Recovery

Of the four platforms, Recovery is the one accumulating the most translational momentum in 2026. Tissue-bioengineering groups are publishing combinatorial work on collagen fragments, thymosin-β4-derived peptides and growth-factor mimetic sequences (PDGF, VEGF, FGF) in high-impact journals. Much of that work is preclinical — cell lines, organoids, animal models — but the catalog of molecules with a plausible mechanism backed by literature has roughly doubled compared with 2020.
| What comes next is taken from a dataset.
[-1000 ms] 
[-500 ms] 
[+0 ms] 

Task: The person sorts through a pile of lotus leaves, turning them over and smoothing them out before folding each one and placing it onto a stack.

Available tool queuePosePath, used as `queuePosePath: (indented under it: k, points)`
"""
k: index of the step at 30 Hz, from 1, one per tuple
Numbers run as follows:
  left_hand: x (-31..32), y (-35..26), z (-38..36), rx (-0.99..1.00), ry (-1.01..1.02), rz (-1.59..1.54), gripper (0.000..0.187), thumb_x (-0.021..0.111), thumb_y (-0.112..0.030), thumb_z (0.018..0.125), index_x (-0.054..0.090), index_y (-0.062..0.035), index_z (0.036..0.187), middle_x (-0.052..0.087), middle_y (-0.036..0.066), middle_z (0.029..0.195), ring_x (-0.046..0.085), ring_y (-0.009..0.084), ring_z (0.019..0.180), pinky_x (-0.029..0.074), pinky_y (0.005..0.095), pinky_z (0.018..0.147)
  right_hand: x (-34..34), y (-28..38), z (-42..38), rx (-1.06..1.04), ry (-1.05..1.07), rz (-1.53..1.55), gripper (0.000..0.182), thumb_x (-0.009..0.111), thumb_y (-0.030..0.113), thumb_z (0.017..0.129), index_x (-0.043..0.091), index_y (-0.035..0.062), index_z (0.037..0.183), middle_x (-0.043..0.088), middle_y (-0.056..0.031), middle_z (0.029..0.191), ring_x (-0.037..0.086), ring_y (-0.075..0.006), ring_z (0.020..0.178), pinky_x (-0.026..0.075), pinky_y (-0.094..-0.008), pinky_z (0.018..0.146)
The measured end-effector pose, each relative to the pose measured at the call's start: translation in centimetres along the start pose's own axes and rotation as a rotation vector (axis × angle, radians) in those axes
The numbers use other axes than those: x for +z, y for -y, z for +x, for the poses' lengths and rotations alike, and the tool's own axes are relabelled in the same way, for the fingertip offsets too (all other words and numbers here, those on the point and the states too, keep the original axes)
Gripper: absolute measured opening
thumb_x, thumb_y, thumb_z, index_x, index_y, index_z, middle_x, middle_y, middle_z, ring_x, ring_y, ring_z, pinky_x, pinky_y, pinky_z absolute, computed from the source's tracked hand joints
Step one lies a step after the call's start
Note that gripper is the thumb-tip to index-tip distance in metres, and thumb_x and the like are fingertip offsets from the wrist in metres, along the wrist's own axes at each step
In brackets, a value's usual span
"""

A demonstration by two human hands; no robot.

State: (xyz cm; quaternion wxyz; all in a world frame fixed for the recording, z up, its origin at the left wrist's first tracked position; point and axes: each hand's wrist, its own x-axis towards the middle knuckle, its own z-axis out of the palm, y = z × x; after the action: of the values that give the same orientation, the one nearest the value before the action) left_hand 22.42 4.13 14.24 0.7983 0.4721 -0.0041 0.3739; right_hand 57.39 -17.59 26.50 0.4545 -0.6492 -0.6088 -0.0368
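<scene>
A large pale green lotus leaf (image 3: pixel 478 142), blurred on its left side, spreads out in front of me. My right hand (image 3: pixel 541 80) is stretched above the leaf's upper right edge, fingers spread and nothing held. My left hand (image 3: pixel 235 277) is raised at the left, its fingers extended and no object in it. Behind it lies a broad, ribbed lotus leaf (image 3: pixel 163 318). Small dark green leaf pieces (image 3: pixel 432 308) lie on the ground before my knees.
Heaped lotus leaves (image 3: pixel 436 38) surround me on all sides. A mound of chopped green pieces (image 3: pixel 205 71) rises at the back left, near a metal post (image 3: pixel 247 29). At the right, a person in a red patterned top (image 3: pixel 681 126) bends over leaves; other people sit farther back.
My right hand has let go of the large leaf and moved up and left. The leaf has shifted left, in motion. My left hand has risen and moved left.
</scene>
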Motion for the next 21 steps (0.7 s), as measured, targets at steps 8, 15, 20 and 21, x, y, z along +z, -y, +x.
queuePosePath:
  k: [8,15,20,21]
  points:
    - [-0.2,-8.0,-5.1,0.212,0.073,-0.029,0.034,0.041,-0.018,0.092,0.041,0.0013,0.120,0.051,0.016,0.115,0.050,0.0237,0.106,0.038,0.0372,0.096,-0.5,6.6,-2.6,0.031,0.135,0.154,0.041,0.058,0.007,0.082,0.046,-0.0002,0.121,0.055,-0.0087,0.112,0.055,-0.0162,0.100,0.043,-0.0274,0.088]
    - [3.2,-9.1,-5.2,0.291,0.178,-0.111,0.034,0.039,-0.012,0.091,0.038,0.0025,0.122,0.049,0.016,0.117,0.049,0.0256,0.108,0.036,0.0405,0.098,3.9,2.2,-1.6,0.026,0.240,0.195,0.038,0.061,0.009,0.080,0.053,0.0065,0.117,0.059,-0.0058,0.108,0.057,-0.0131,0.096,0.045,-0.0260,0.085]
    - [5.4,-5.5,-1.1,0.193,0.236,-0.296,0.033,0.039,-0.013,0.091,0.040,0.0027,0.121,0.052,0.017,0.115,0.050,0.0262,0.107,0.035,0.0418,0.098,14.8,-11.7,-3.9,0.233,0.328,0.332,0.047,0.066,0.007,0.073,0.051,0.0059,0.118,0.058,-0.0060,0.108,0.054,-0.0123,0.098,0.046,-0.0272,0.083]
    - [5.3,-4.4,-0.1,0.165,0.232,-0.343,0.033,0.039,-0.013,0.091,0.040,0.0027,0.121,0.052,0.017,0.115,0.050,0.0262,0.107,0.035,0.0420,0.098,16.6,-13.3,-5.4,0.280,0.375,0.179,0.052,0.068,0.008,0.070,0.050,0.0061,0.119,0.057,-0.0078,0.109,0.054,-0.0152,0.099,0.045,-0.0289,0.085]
The consequence for the lab looking to purchase is ambiguous: there are more options but also more noise. The difference between a genuinely characterized peptide and one with circumstantial data is hard to read from a sales page. The Recovery platform exists to cut from that universe the families best characterized in purity and reproducibility — not the ones most searched on social media. If a molecule does not have a stabilized analytical method and a batch reference, it does not enter the platform.

We are currently validating candidates: BPC-157 analogs with a controlled degradation profile, elastin-derived peptides with in-vitro healing activity, and optimized TB-500 sequences (the active fragment of thymosin-β4). The plan is to release ONE at a time, each with its full technical material, lot number, CoA and bibliographic reference — not to flood the catalog with half-characterized molecules. That is why the platform is not yet open.